__Exercise goal__:
Word for word, transcribe the listing that follows, minus any pictures.

__Data segment__:
..........
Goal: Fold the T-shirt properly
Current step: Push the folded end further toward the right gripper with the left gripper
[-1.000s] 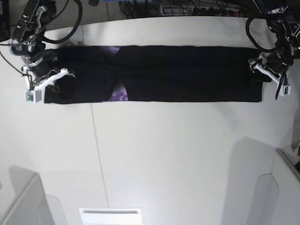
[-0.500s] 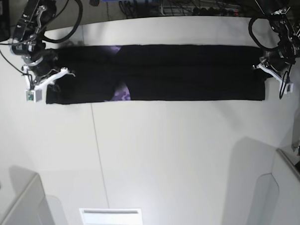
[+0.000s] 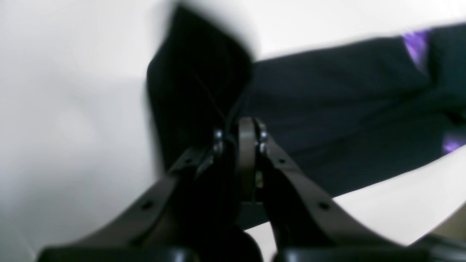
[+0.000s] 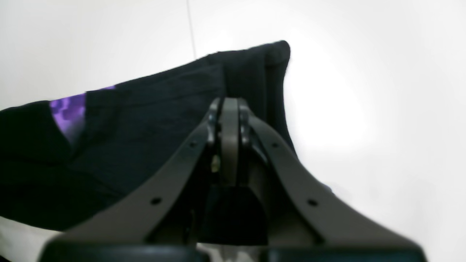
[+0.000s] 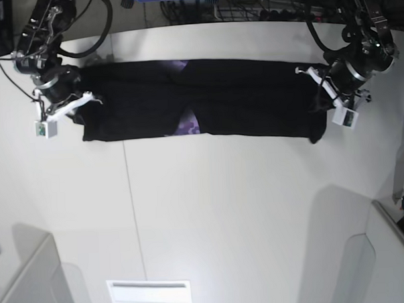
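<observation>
The T-shirt (image 5: 206, 101) lies as a long black band along the far side of the white table (image 5: 225, 217), running from near the far-left corner toward the far-right one. Its long far edge runs a little inside the table's far edge, and its near edge is fairly straight, with a purple patch of print showing near the middle. All the room from that near edge to the table's near edge is bare white surface, crossed by one thin seam line.

The right gripper (image 4: 228, 109), at the shirt's left end in the base view, has its jaws pressed together on the black cloth; the folded corner of the fabric stands up just past the fingertips. Its arm comes down from the far-left corner, wrist bent toward the table.

The left gripper (image 3: 240, 140) is clamped on the shirt's other end, jaws closed with cloth bunched and raised between and beyond them; the wrist picture is blurred. In the base view that end of the shirt hangs in a drooping fold off the table, and the arm reaches in from the far-right corner.
</observation>
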You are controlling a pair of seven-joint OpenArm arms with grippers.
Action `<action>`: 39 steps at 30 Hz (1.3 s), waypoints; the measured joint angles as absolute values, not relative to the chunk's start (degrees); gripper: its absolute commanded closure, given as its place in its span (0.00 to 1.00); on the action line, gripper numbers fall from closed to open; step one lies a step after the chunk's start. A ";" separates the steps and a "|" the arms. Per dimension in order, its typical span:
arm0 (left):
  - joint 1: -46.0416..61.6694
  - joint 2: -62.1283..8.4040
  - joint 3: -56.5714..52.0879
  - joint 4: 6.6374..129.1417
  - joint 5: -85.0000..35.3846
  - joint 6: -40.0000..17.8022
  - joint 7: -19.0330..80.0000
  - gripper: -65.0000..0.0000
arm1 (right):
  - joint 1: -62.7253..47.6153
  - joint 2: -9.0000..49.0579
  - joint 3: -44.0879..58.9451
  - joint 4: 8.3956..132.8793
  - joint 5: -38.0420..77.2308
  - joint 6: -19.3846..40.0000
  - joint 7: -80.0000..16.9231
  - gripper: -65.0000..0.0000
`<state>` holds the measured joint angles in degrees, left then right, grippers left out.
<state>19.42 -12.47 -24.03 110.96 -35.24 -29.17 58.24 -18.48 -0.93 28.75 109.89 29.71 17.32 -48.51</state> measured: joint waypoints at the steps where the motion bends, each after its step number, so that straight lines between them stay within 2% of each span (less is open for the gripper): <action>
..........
__Answer box__:
Goal: Fold the T-shirt properly
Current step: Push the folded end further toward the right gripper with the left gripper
[-1.000s] 
[-0.500s] 
[+0.000s] 
[+0.000s] 
[+0.000s] 
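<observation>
The T-shirt (image 5: 206, 101) lies as a long black band along the far side of the white table (image 5: 225, 217), running from near the far-left corner toward the far-right one. Its long far edge runs a little inside the table's far edge, and its near edge is fairly straight, with a purple patch of print showing near the middle. All the room from that near edge to the table's near edge is bare white surface, crossed by one thin seam line.

The right gripper (image 4: 228, 109), at the shirt's left end in the base view, has its jaws pressed together on the black cloth; the folded corner of the fabric stands up just past the fingertips. Its arm comes down from the far-left corner, wrist bent toward the table.

The left gripper (image 3: 240, 140) is clamped on the shirt's other end, jaws closed with cloth bunched and raised between and beyond them; the wrist picture is blurred. In the base view that end of the shirt hangs in a drooping fold off the table, and the arm reaches in from the far-right corner.
</observation>
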You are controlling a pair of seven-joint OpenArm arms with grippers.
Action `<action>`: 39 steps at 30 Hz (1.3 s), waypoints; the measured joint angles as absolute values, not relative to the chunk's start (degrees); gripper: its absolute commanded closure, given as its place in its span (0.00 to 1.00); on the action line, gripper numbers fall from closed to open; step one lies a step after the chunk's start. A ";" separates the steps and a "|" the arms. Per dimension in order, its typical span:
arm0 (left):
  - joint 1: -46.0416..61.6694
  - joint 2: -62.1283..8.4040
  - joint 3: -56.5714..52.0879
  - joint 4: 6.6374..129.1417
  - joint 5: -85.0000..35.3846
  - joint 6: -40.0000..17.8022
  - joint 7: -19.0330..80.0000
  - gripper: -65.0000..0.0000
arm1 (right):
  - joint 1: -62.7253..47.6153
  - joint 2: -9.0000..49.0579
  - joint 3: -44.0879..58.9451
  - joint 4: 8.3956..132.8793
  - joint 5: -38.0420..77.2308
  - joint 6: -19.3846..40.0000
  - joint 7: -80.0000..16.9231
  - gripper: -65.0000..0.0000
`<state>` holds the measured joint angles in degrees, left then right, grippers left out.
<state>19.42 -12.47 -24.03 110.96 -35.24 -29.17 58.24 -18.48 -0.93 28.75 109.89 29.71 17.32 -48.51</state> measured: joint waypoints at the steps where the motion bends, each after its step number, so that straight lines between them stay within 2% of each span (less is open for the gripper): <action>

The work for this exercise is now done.